How to complete this task
Beginning at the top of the data below, write out every line exactly until you reach the line with "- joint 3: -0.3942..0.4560", and include that line.

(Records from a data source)
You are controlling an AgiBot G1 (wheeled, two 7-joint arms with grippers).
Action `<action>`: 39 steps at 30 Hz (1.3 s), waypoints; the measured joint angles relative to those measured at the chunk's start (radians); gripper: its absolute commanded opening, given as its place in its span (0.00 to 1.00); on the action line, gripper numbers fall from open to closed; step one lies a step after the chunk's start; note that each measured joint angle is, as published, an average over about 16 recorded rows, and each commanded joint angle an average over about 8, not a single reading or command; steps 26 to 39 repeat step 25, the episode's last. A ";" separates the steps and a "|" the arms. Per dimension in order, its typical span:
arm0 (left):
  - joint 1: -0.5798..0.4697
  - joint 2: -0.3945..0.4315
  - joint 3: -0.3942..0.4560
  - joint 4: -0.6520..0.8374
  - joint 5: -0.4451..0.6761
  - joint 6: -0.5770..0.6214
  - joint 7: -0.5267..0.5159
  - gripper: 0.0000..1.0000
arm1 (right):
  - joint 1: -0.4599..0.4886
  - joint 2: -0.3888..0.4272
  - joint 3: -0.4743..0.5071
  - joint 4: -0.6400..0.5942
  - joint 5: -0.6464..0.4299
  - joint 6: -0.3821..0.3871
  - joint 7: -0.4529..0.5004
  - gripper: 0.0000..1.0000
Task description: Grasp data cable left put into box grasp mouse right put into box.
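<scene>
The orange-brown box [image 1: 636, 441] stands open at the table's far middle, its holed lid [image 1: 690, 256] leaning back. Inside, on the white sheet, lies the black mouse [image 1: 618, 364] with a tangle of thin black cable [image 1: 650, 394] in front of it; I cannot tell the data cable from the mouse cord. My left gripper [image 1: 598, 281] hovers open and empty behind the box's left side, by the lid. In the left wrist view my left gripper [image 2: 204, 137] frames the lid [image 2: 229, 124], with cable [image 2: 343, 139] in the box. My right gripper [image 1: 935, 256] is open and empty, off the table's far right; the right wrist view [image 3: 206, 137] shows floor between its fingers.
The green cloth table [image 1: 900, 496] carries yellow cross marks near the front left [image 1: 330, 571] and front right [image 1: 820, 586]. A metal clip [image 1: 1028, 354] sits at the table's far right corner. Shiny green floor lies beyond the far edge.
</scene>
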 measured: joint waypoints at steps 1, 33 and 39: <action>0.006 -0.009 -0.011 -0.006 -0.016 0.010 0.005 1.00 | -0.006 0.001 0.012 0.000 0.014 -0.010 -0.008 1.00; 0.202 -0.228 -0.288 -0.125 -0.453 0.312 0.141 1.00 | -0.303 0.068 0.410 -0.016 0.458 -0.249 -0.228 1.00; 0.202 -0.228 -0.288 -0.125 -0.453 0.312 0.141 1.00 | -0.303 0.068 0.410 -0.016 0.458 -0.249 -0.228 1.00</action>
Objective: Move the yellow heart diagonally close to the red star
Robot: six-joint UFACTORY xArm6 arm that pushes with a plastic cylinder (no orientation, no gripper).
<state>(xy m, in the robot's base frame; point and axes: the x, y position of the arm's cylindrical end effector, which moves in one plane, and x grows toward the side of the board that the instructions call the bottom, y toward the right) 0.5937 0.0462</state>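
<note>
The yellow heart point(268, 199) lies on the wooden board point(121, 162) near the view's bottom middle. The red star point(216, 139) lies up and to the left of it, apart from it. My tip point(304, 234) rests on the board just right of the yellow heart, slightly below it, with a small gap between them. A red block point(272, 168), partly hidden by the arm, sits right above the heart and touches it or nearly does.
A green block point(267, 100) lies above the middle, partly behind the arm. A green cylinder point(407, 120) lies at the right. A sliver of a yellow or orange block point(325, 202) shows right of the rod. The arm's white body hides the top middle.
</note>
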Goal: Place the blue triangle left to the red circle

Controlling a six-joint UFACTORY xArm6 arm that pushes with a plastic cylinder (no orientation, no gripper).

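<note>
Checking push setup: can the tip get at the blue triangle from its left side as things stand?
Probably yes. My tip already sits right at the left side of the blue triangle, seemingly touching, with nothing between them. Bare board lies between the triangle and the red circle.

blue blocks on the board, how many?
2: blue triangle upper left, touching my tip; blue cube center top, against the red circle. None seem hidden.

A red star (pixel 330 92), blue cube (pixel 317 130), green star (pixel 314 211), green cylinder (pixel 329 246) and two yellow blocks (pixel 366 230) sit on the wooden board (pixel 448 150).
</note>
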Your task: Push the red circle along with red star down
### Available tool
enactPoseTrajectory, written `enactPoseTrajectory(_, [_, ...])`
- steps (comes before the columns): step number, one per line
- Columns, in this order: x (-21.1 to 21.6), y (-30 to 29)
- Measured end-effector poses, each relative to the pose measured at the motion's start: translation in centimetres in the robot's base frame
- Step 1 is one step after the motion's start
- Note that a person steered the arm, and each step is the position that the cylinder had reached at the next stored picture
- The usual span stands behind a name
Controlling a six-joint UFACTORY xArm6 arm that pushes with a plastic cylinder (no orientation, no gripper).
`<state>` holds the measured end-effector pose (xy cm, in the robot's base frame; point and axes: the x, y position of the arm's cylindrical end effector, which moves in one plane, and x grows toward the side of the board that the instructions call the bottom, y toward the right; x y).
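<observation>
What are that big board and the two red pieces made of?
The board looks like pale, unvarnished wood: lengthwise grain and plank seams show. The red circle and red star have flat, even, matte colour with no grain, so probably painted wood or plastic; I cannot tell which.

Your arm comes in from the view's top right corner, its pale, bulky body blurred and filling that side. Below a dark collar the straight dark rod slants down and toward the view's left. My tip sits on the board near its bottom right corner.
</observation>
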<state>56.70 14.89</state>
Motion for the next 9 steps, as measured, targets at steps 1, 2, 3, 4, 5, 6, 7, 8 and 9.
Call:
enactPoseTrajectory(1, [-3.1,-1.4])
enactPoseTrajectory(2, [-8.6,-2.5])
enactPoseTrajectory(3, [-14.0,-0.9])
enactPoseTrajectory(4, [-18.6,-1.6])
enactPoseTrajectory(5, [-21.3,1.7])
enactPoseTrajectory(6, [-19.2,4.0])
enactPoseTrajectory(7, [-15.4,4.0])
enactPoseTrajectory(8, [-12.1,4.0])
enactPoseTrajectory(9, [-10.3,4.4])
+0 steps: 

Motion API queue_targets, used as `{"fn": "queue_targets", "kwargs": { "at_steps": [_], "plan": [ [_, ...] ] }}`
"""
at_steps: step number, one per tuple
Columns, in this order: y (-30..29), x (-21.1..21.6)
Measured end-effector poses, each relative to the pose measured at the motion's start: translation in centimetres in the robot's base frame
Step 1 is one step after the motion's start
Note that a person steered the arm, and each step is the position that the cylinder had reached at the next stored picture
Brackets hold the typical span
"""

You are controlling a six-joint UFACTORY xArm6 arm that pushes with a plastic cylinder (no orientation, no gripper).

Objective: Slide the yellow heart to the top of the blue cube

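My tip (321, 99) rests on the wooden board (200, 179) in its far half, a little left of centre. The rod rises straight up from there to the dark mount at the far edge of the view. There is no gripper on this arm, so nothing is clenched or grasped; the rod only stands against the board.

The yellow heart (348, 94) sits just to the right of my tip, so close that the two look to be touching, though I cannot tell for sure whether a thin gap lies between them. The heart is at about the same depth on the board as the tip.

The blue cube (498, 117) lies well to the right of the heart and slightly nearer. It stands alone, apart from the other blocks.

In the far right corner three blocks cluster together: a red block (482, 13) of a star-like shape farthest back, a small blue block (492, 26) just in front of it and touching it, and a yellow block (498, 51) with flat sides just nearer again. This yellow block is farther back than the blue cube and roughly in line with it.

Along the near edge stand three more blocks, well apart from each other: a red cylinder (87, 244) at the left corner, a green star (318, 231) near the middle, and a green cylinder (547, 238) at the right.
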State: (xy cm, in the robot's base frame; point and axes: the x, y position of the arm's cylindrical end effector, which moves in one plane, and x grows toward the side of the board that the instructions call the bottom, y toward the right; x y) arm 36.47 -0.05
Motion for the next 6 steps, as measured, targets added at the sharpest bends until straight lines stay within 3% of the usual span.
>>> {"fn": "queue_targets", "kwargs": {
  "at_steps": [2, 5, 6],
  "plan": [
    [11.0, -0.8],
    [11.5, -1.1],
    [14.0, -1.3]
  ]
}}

Task solution
You are controlling an AgiBot G1 (wheeled, two 7-joint arms with grippers).
Action `<action>`: 39 steps at 30 Hz (1.3 s), waypoints; the measured joint angles relative to those measured at the chunk's start (radians); gripper: its absolute commanded opening, given as its place in its span (0.00 to 1.00); on the action line, gripper numbers fall from open to closed; step one lies a step after the chunk's start; note that each measured joint angle is, as published, an average over about 16 recorded rows, and each commanded joint angle an average over about 8, not a single reading or command; steps 26 to 39 repeat step 25, the episode's last. A ";" separates the steps and a "|" the arms. Per dimension in order, its typical span:
arm0 (left):
  - joint 1: -0.5798..0.4697
  - joint 2: -0.3945..0.4315
  - joint 3: -0.3942..0.4560

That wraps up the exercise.